The matter here is that individuals are reading something aloud using the phonology of their own dialect even if the morphology and syntax of that which they are reading does not correspond to that of their own native dialect. It is this layer of phonology which is being recognized by other individuals.
That phonematic layer indeed, and the prosodic layer, too.
Travis wrote:
What makes all this subjective, though, is that individuals' perceptions of other individuals' speech will almost always be subjective in one way or another, linguistic analysis aside.
Yes, almost.
Travis wrote:
People will perceive other individuals' speech in relation to their own speech or in relation to some prestige variety, rather than perceiving how individuals' speech sounds in objective terms, as individuals in general do not perceive others' speech as, say, linguists would.
It depends. In the French South, there are at least four families of "Southern accents", which are generally called the Southern accent in the North while Southerners will be able to spot at once one Southern accent from the other one. Since all Southern accents are deemed to be outside the pseudonorm's phonematical field (just like most of Northern accents are — in passing), it is possible to perceive a variety (phonology, prosody, accent...) without calibrating any uttered speech through a standard (pseudonormal French in this case), that is therefore not functioning as a pivot for speech.

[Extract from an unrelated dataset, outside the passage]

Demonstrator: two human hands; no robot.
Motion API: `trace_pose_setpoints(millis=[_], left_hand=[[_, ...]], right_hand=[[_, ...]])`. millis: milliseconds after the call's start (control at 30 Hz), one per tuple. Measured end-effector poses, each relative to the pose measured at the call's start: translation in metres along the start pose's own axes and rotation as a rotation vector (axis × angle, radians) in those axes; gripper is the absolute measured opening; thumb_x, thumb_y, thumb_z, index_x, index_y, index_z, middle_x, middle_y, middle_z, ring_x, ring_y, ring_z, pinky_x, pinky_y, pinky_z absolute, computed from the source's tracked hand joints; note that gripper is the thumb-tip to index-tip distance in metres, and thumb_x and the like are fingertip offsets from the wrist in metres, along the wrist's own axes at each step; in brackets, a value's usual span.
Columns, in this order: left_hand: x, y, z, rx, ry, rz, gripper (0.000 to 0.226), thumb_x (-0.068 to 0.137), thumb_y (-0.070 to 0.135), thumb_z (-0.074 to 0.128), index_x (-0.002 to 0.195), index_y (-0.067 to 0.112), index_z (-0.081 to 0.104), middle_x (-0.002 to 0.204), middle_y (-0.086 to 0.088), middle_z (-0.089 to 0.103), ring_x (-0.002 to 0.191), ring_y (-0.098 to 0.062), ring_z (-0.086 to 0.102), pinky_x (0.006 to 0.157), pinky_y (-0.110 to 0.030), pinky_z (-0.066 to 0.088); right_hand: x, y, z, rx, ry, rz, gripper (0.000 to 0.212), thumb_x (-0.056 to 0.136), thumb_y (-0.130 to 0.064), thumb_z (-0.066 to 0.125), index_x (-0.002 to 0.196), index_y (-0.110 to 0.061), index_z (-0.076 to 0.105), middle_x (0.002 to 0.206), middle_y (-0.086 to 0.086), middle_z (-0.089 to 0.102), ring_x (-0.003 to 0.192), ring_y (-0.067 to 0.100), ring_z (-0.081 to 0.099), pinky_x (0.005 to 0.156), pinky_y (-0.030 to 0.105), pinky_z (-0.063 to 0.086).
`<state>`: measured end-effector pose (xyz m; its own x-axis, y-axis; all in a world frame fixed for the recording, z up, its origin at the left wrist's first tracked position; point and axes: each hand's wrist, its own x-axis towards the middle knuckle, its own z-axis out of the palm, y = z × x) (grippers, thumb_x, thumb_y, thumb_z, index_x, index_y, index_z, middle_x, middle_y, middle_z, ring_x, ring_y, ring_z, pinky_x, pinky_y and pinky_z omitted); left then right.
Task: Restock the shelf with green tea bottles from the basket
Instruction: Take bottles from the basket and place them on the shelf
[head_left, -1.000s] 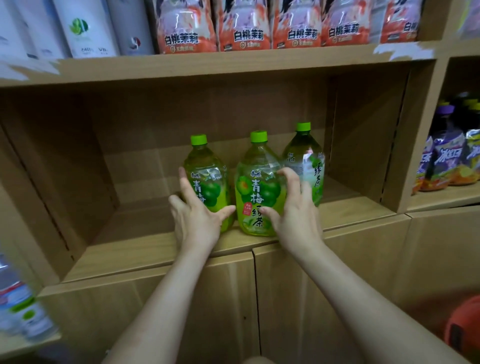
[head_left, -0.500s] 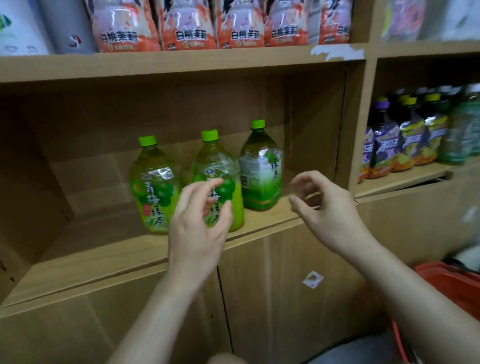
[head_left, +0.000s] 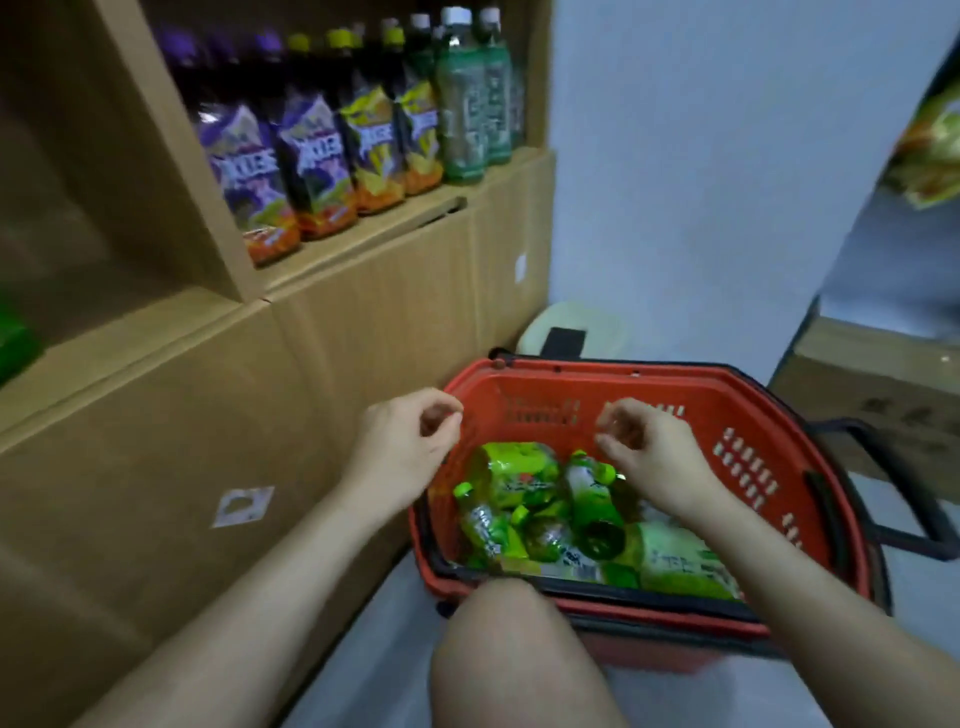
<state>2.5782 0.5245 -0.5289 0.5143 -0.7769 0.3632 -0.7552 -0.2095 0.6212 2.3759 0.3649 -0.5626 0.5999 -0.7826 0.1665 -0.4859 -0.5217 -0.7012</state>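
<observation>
A red plastic basket (head_left: 743, 415) sits on the floor to the right of the wooden shelf unit (head_left: 156, 395). Several green tea bottles (head_left: 519, 475) lie on their sides in a heap inside it. My left hand (head_left: 408, 449) hovers over the basket's left rim, fingers loosely curled, holding nothing. My right hand (head_left: 652, 457) hangs above the bottles, fingers curled and apart, also holding nothing. Only a green sliver (head_left: 13, 338) of the stocked bottles shows at the far left edge.
Purple, yellow and green drink bottles (head_left: 332, 140) fill the shelf compartment at upper left. A black basket handle (head_left: 914, 483) sticks out on the right. My knee (head_left: 514, 654) is in front of the basket. A pale round object (head_left: 576, 325) lies behind it by the wall.
My view has swung right and down from the shelf to the basket. Both hands left the bottles standing on the shelf and now hover over the basket.
</observation>
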Motion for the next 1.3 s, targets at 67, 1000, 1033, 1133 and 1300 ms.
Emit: trace_pose_setpoints(millis=[67,1000,1033,1133,1300], left_hand=[[0.014,-0.001,0.039,0.017,-0.112,0.007,0.009,0.081,0.015,0.068,0.084,0.022,0.073,0.070,0.016,0.063,0.067,-0.002,0.059,0.068,-0.016,0.045],[0.067,-0.018,0.162,0.627,-0.848,0.226,0.061,0.053,0.064,0.079,0.084,0.013,0.066,0.079,-0.002,0.064,0.076,-0.023,0.061,0.067,-0.033,0.052],[0.070,-0.013,0.144,0.637,-0.794,0.256,0.062,0.053,0.062,0.079,0.091,0.015,0.066,0.083,-0.001,0.065,0.079,-0.023,0.061,0.071,-0.034,0.053],[0.068,0.000,0.076,0.612,-0.634,0.274,0.080,0.056,0.061,0.078,0.122,0.020,0.057,0.108,-0.001,0.060,0.100,-0.023,0.058,0.084,-0.036,0.049],[0.039,0.033,-0.039,0.402,-0.314,0.199,0.084,0.051,0.055,0.083,0.127,0.031,0.056,0.112,0.008,0.054,0.103,-0.015,0.056,0.089,-0.033,0.047]], right_hand=[[0.005,0.034,0.009,-0.064,-0.114,0.122,0.022,0.081,-0.023,0.072,0.099,-0.022,0.060,0.086,-0.002,0.066,0.086,0.021,0.063,0.075,0.028,0.045],[0.019,0.081,0.027,0.876,-0.116,0.625,0.055,0.084,-0.037,0.066,0.134,-0.019,0.051,0.116,0.009,0.068,0.100,0.028,0.069,0.086,0.049,0.055],[0.014,0.075,0.021,0.940,-0.095,0.596,0.056,0.082,-0.027,0.068,0.135,-0.018,0.050,0.116,0.009,0.068,0.101,0.028,0.069,0.083,0.047,0.056],[0.003,0.050,0.009,1.012,-0.136,0.471,0.063,0.068,0.001,0.071,0.127,-0.013,0.055,0.112,0.014,0.070,0.099,0.032,0.069,0.082,0.045,0.055],[-0.002,-0.026,-0.004,0.974,-0.193,0.213,0.068,0.060,0.006,0.077,0.121,-0.016,0.054,0.102,0.007,0.073,0.092,0.023,0.071,0.071,0.032,0.058]])
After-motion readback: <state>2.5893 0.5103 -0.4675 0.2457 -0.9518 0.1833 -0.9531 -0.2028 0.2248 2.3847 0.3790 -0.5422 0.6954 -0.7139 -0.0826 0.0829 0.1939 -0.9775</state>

However, most people are likely to ascribe a certain value to any speech they hear (regardless, of course, of the meaning conveyed), whatever close or related to theirs it may be, as you said. But this is not always the case, especially if people are used to interact with locutors with different accents, phonologies or prosodies.
That's usually how it works -- colonies are more conservative, mother countries more innovative.

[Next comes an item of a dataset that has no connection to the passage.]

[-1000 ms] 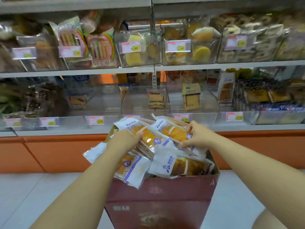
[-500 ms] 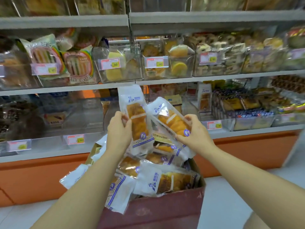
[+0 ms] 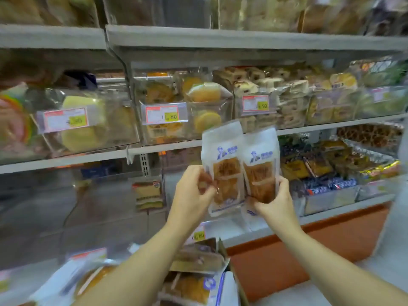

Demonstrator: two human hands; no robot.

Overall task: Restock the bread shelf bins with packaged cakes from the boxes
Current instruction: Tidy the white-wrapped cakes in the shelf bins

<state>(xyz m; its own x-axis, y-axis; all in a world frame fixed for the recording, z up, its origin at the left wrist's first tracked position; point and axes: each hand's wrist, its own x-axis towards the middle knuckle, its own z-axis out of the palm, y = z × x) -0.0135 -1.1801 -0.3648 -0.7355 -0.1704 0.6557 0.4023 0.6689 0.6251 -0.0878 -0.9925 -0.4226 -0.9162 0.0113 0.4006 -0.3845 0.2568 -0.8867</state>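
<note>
Two white packaged cakes stand upright side by side in front of the lower shelf. My left hand grips the left cake pack by its left edge. My right hand holds the right cake pack from below and at its right edge. Both packs show a blue logo over a clear window with golden cake. Below my arms, the box holds several more of the same packs. Behind the held packs lies a clear bin on the lower shelf.
The clear bin to the left holds one sandwich cake pack. Bins on the middle shelf hold yellow round cakes and wrapped pastries behind price tags. Dark and gold packs fill bins to the right. An orange base runs under the shelving.
Both hands have lifted the two cake packs out of the box and up to the lower shelf, turning them upright side by side. The view has moved closer to the shelves.
</note>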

Not really. You have been pretty 'innovative', to be charitable, with how you spell your words. _________________ Hillary Clinton is an acquired taste which I have clearly yet to acquire.
Shoot, read some original texts in old or middle English. Everybody was determined to be innovative back then, and no one wanted to spell like their neighbor....sorry, neighbour ... or is it nayeboure?
Spelling wasn't written in stone even when the US broke away from Great Britain -- if you read the original Declaration of Independence and Constitution and other writings of the day, you can see spellings that we don't use any more in either country.